De la pression assyrienne au retour d'exil, de la menace de destruction au temps de la reconstruction, le livre d'Ésaïe nous invite à réfléchir au sens de l'histoire humaine. Dieu est présent. Dès la première partie, il est « saint » (au-delà de tout) et il aime Sion d'un amour exclusif. Dans la seconde, il apparaît comme le Dieu de l'univers et pourtant caché. Deux verbes le caractérisent : « sauver » et « créer ». Il a fallu au peuple d'Israël un long chemin pour le découvrir tel qu'il est.
L'engagement de Dieu se manifeste par le don de l'« Emmanuel » dans la première partie du livre puis, dans la seconde, par le choix de Cyrus le roi libérateur et surtout par celui du « serviteur ». L'Emmanuel est plus qu'un roi, il inaugure un temps de paix universelle.
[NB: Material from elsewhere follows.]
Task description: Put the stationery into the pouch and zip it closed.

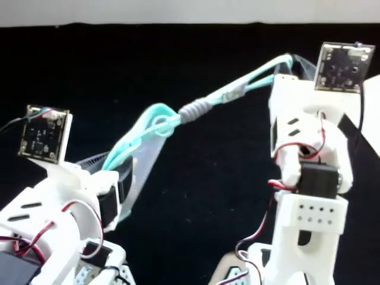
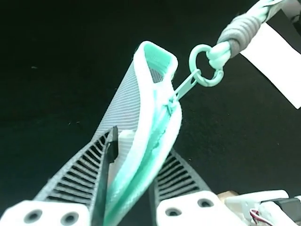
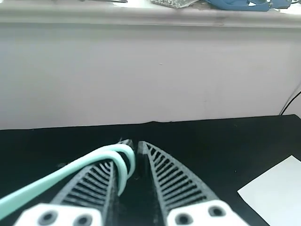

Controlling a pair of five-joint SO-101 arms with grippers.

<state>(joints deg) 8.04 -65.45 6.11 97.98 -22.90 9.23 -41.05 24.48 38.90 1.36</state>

Le serviteur semble moins qu'un homme : il est humilié, on le fait souffrir et pourtant, c'est lui qui permet à tous d'être sauvés.
L'Emmanuel et le « serviteur » sont devenus dans les traditions juive et chrétienne comme deux figures du Messie (« Christ » en grec), le descendant de David choisi par Dieu. Pour le Nouveau Testament, Jésus le Christ possède à la fois les traits de l'Emmanuel, « Dieu avec nous » (Matt 1.22-23; 28.20) et ceux du serviteur « lumière du monde » (comparer És 42.6-7; 49.6 et Luc 2.29-30). Il libère des prisons intérieures et ouvre nos yeux sur la vérité de Dieu (És 61.1 et Luc 4.16-20). Enfin, comme le « serviteur », il meurt pour donner la vie au monde.
Au Moyen-Âge, Ésaïe était considéré comme le précurseur de Matthieu. Pour Jérôme de Stridon (traducteur biblique du 4e-5e siècle), il est le cinquième évangéliste. Dans son oratorio Le Messie (1741-1743), le musicien Haendel le cite dix-sept fois. Victor Hugo en fait un génie poétique. Croyants et incroyants trouvent toujours en ce livre un éclair fulgurant pour espérer et vivre.
Pour aller plus loin
Le poème d'Ésaïe 52.13–53.12 sur le serviteur souffrant est très célèbre. Dans la tradition juive, les épreuves du serviteur ont été mises en rapport avec celles du peuple d'Israël, méprisé et rejeté, ou encore, avec celles des justes persécutés. Parfois, transfiguré, le serviteur intercède pour les péchés d'Israël et triomphe de ses ennemis.
Dans les évangiles, le poème en son entier est, avec le Psaume 22 (21), une clé de lecture de la Passion de Jésus (voir Marc 10.45, par exemple). De plus, il permet d'interpréter le sens des guérisons (Matt 8.17-18), de la mort (Luc 22.37) et de toute la mission de Jésus et de ses disciples (Act 8.30-35). Grâce à ce texte, nous voyons mieux comment s'articulent le refus des croyants juifs (Jean 12.37-38; Rom 10.16) et la nécessité d'évangéliser les non-juifs (Rom 15.20-21). Enfin, il invite à contempler le salut donné et à suivre le Christ (1 Pi 2.21-25).